Reproduce the listing exactly, please, with every line intact.

Task inputs:
=======

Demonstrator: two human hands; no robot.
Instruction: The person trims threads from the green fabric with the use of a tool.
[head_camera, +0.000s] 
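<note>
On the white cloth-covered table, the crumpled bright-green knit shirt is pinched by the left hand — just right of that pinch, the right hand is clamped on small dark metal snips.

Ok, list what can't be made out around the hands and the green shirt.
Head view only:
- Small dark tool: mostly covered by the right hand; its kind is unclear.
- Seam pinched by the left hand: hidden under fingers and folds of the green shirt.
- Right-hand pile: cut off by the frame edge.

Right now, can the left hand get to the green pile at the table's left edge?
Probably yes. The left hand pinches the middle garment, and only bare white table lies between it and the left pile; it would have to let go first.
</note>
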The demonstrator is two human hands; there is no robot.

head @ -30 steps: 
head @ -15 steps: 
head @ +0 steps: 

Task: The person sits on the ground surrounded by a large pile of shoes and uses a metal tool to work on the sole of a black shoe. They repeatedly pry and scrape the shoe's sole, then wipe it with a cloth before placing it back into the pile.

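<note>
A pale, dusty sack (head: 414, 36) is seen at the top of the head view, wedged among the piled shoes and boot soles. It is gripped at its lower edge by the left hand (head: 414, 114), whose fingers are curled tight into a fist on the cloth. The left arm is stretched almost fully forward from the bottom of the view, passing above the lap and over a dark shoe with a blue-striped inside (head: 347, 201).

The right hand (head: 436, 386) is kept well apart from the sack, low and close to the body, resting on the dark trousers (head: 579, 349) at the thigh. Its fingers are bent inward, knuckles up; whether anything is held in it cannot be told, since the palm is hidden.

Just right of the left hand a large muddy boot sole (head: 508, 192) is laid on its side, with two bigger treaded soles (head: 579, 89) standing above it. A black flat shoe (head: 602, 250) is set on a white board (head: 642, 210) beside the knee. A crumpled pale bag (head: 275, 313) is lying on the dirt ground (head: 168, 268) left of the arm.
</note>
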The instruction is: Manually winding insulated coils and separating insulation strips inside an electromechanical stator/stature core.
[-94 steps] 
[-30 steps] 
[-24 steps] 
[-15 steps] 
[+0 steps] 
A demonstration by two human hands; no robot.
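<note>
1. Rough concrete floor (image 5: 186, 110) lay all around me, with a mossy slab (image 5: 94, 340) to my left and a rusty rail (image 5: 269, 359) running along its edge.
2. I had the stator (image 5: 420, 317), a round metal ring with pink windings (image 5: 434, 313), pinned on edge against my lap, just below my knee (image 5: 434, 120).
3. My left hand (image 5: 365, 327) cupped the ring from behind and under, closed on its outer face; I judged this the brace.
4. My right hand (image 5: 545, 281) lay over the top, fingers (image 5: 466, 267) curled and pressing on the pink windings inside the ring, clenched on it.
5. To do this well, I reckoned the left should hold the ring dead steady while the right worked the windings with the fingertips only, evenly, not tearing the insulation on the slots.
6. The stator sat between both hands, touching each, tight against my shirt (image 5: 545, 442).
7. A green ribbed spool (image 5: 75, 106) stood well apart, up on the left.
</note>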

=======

Task solution:
Demonstrator: two human hands; no robot.
Instruction: The person trims threads from the green fabric with the use of a tool.
[head_camera, +0.000s] 
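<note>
On the white cloth-covered table, the crumpled bright-green knit shirt is pinched by the left hand — just right of that pinch, the right hand is clamped on small dark metal snips.

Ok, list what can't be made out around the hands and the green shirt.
Head view only:
- Small dark tool: mostly covered by the right hand; its kind is unclear.
- Seam pinched by the left hand: hidden under fingers and folds of the green shirt.
- Right-hand pile: cut off by the frame edge.

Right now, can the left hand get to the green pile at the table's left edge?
Probably yes. The left hand pinches the middle garment, and only bare white table lies between it and the left pile; it would have to let go first.
</note>
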The demonstrator is two human hands; there is no robot.

head @ -30 steps: 
head @ -15 steps: 
head @ +0 steps: 

Task: The person sits on the ground surrounded by a large pile of shoes and uses a metal tool to work on the sole of a black shoe. They repeatedly pry and scrape the shoe's sole, then wipe it with a cloth before placing it back into the pile.

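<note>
A pale, dusty sack (head: 414, 36) is seen at the top of the head view, wedged among the piled shoes and boot soles. It is gripped at its lower edge by the left hand (head: 414, 114), whose fingers are curled tight into a fist on the cloth. The left arm is stretched almost fully forward from the bottom of the view, passing above the lap and over a dark shoe with a blue-striped inside (head: 347, 201).

The right hand (head: 436, 386) is kept well apart from the sack, low and close to the body, resting on the dark trousers (head: 579, 349) at the thigh. Its fingers are bent inward, knuckles up; whether anything is held in it cannot be told, since the palm is hidden.

Just right of the left hand a large muddy boot sole (head: 508, 192) is laid on its side, with two bigger treaded soles (head: 579, 89) standing above it. A black flat shoe (head: 602, 250) is set on a white board (head: 642, 210) beside the knee. A crumpled pale bag (head: 275, 313) is lying on the dirt ground (head: 168, 268) left of the arm.
</note>
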The instruction is: Manually winding insulated coils and separating insulation strips inside an electromechanical stator/stature core.
[-94 steps] 
[-30 steps] 
[-24 steps] 
[-15 steps] 
[+0 steps] 
A demonstration by two human hands; no robot.
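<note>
1. Rough concrete floor (image 5: 186, 110) lay all around me, with a mossy slab (image 5: 94, 340) to my left and a rusty rail (image 5: 269, 359) running along its edge.
2. I had the stator (image 5: 420, 317), a round metal ring with pink windings (image 5: 434, 313), pinned on edge against my lap, just below my knee (image 5: 434, 120).
3. My left hand (image 5: 365, 327) cupped the ring from behind and under, closed on its outer face; I judged this the brace.
4. My right hand (image 5: 545, 281) lay over the top, fingers (image 5: 466, 267) curled and pressing on the pink windings inside the ring, clenched on it.
5. To do this well, I reckoned the left should hold the ring dead steady while the right worked the windings with the fingertips only, evenly, not tearing the insulation on the slots.
6. The stator sat between both hands, touching each, tight against my shirt (image 5: 545, 442).
7. A green ribbed spool (image 5: 75, 106) stood well apart, up on the left.
</note>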

With this, the exercise is done.